» INSTRUCTIONS TO FOLLOW:
Lines outside the range are not wanted. Give again exactly the lines between the line holding "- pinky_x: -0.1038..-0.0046" and the line holding "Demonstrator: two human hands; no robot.", inclusive, from the listing below.

» RECORDS FOR THE EXERCISE:
* * * * * * *

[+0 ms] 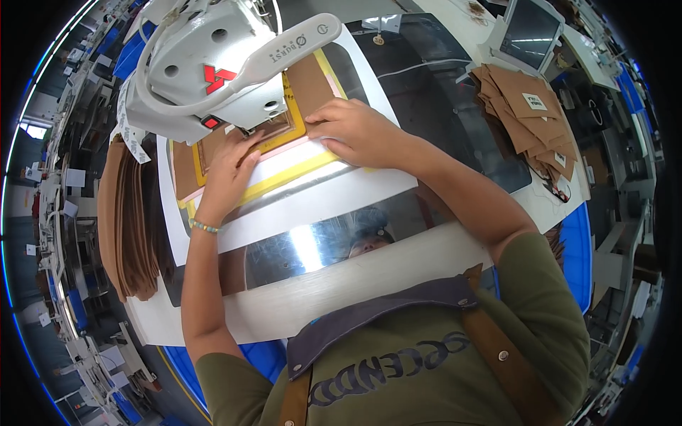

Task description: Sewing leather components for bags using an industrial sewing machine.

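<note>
Two hands, left hand point(231, 167) and right hand point(355, 131), press one yellow frame point(291, 170).

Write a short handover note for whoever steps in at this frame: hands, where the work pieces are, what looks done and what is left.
Left hand: flat on the yellow-framed template, beside the needle area of the white sewing machine.
Right hand: pressing the template's right side; neither hand grips anything.
Brown piece: clamped in the template, under the machine head.
Done: piece loaded and positioned. Whether stitching has run cannot be told.
Left, probably: the stack of brown pieces on the left. More tagged pieces lie on the right.
</note>
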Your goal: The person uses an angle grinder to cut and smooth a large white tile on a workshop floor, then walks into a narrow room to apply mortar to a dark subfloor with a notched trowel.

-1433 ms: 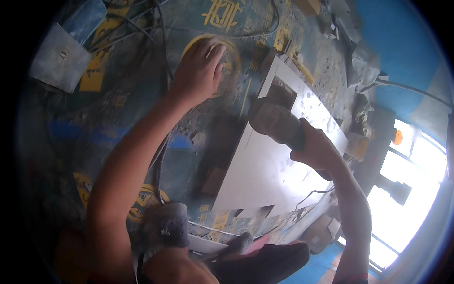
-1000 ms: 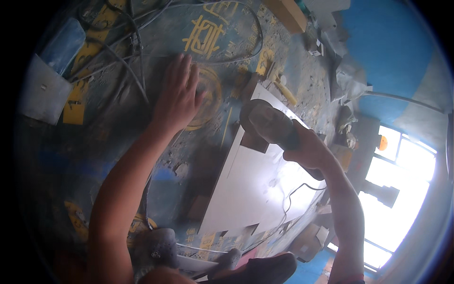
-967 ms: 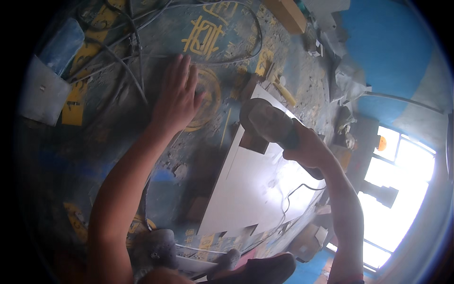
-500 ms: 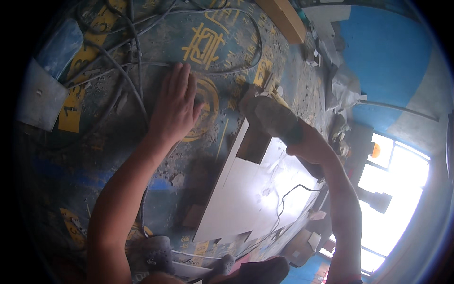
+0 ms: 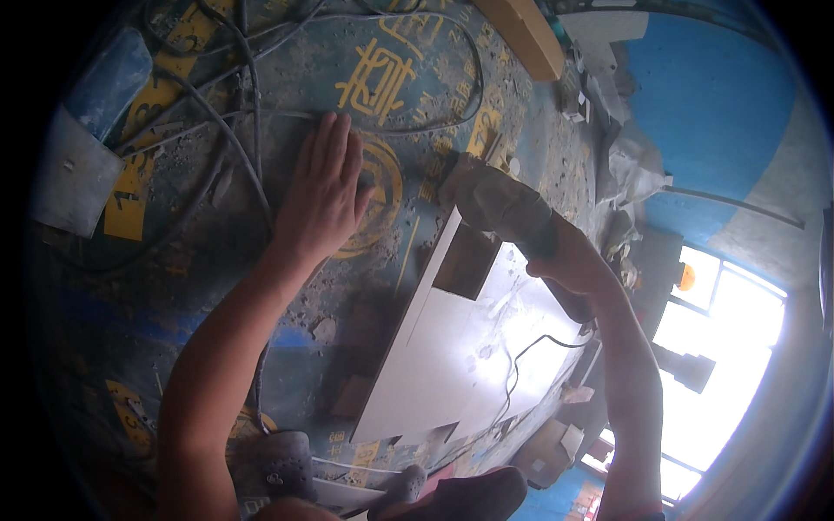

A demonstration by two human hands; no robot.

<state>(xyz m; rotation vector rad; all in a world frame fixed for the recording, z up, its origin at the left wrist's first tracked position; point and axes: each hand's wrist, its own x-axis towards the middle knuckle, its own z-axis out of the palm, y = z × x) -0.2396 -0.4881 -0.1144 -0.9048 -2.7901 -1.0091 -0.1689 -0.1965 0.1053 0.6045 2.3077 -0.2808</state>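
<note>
My right hand point(image 5: 573, 256) is wrapped round the body of a dusty, dark angle grinder point(image 5: 504, 204). The grinder's head is over the far end of a white tile point(image 5: 408, 373), and its disc cannot be made out. A dark rectangular notch point(image 5: 466, 265) shows in the tile just below the grinder. Palm down, my left hand point(image 5: 326, 191) lies on the dusty green printed floor sheet point(image 5: 287, 208), left of the tile. Its fingers are stretched out and it holds nothing.
Grey cables point(image 5: 252, 113) loop across the sheet at the far left, near a metal plate point(image 5: 78, 178). A black cord point(image 5: 519, 356) crosses the tile. A cardboard box point(image 5: 521, 39) lies at the far edge. My shoe point(image 5: 282, 464) is near the bottom, and a bright window point(image 5: 721, 365) is at right.
The angle grinder in my right hand has shifted very slightly at the tile's far end. My left hand stays flat on the sheet.
</note>
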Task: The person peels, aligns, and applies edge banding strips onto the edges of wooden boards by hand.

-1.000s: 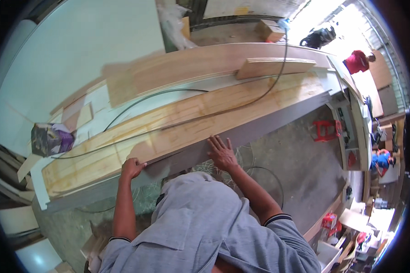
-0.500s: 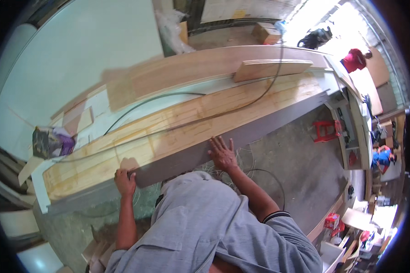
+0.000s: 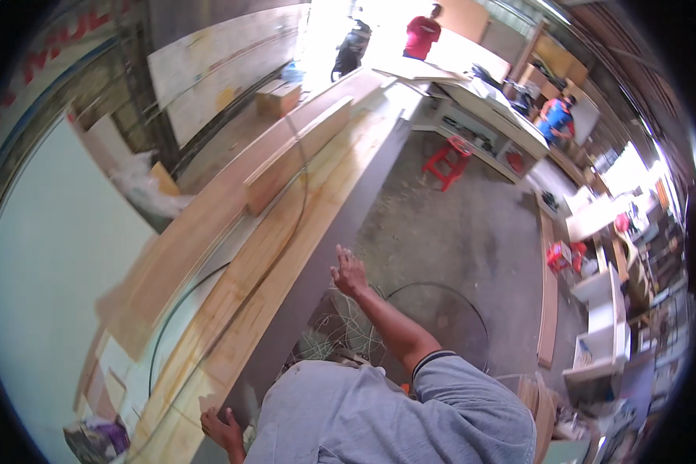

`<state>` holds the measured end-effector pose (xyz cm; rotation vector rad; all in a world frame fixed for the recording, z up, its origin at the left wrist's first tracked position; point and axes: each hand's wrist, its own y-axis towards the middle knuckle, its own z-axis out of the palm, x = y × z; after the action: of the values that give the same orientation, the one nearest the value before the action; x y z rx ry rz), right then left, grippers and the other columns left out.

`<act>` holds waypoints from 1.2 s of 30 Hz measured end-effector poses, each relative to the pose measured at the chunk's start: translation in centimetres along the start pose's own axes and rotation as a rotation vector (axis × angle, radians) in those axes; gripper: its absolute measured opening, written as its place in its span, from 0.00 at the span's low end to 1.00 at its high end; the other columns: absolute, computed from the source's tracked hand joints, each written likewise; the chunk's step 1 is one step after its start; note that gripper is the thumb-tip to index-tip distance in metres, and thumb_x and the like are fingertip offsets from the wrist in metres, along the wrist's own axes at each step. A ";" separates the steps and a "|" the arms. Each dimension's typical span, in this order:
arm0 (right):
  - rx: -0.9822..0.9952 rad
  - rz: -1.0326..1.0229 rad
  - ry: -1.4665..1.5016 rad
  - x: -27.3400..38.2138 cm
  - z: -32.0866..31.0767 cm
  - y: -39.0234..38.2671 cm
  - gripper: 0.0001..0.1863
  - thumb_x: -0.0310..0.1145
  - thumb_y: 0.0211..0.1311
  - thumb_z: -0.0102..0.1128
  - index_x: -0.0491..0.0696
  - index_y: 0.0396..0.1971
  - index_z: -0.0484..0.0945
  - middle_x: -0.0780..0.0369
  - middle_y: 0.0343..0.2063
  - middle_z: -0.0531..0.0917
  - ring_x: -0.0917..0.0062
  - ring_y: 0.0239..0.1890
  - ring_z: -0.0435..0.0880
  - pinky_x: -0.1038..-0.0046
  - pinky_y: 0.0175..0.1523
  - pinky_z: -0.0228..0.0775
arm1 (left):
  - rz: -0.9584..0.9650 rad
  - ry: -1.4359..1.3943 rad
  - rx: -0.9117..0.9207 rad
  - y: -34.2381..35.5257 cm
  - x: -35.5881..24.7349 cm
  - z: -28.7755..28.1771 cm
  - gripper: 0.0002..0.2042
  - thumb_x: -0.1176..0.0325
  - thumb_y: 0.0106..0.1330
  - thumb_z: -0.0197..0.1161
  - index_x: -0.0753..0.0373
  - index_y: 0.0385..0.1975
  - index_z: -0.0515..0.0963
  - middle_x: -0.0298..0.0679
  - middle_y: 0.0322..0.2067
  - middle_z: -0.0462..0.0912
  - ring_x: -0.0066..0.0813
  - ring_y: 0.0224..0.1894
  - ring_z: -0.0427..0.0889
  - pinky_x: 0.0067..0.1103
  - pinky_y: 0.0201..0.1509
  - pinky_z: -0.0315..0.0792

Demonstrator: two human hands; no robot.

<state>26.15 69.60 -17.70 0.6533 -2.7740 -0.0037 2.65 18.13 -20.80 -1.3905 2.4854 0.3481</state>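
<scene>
A long pale wood panel (image 3: 267, 267) with yellowish streaks runs diagonally before me, a dark grey face (image 3: 305, 286) along its near side. My right hand (image 3: 350, 272) is open, fingers stretched out, at the lower edge of that grey face; I cannot tell whether it presses on it. Further down at the left, my left hand (image 3: 223, 430) lies against the panel's near edge, thumb and fingers apart, holding nothing. A thin dark hose (image 3: 304, 185) lies lengthwise over the wood.
A plywood strip (image 3: 298, 155) rests along the panel's far side. A large white sheet (image 3: 54, 271) stands at left. On the concrete floor are a red stool (image 3: 447, 162) and tangled pale strands (image 3: 340, 329). Two people, in red (image 3: 422, 35) and blue (image 3: 556, 117), are far off.
The view has swung to the right, so the panel now slants steeply. My left hand's fingers have loosened from the panel edge. The right hand stays open near the grey face.
</scene>
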 end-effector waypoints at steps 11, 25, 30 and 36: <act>-0.451 0.730 0.666 -22.0 -8.2 -10.7 0.44 0.38 0.56 0.61 0.40 0.68 0.47 0.49 0.44 0.80 0.64 0.40 0.83 0.68 0.44 0.74 | 0.574 -0.192 0.277 8.1 -14.1 6.2 0.29 0.51 0.60 0.62 0.71 0.52 0.70 0.55 0.52 0.67 0.54 0.56 0.67 0.41 0.60 0.60; -0.874 1.794 0.521 -33.3 -14.1 -71.9 0.14 0.31 0.58 0.51 0.39 0.41 0.68 0.49 0.21 0.79 0.63 0.15 0.80 0.69 0.14 0.70 | 0.975 -0.093 0.312 11.6 -29.5 7.8 0.28 0.54 0.63 0.59 0.75 0.52 0.70 0.61 0.52 0.67 0.57 0.58 0.65 0.39 0.61 0.60; -1.011 1.866 0.640 -34.4 -15.9 -76.7 0.09 0.25 0.56 0.51 0.34 0.33 0.69 0.52 0.16 0.79 0.67 0.13 0.80 0.72 0.12 0.68 | 1.323 0.019 -0.142 9.9 -32.8 11.1 0.24 0.46 0.67 0.52 0.62 0.47 0.77 0.44 0.36 0.78 0.39 0.38 0.77 0.34 0.37 0.73; -0.815 1.779 0.428 -42.3 -12.8 -79.0 0.08 0.28 0.43 0.62 0.41 0.25 0.80 0.52 0.21 0.82 0.68 0.21 0.84 0.60 0.41 0.79 | 1.165 -0.144 0.425 2.7 -37.5 13.0 0.25 0.53 0.59 0.59 0.67 0.49 0.72 0.55 0.48 0.71 0.55 0.53 0.69 0.41 0.55 0.65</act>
<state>100.38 18.07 -22.65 -1.6940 -1.7316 -0.4738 20.66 53.60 -19.65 0.3177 2.7226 0.0925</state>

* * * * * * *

» SOLUTION TO THIS TASK:
  - pinky_x: -0.1038..-0.0046
  - pinky_y: 0.0175..0.1523
  - pinky_z: -0.0228..0.0775
arm1 (left):
  - rz: -0.9584..0.9650 rad
  - ry: -1.4359..1.3943 rad
  - rx: -0.9117..0.9207 rad
  - y: -34.2381..35.5257 cm
  - x: -35.5881..24.7349 cm
  - z: -28.7755..28.1771 cm
  - gripper: 0.0002..0.2042
  - thumb_x: -0.1176..0.0325
  - thumb_y: 0.0106..0.1330
  - thumb_z: -0.0197..0.1161
  - index_x: -0.0753..0.0373
  - index_y: 0.0385..0.1975
  - index_z: -0.0515..0.0963
  - middle_x: -0.0298..0.0679
  - middle_y: 0.0322..0.2067
  - middle_z: -0.0462..0.0912
  - ring_x: -0.0066..0.0813
  - ring_y: 0.0224..0.1894
  - ring_z: -0.0427..0.0889
  - pinky_x: 0.0067..0.1103
  - pinky_y: 0.0201..0.1509
  - pinky_z: -0.0315..0.0792

Demonstrator: two human hands; no robot.

No additional answer is needed here.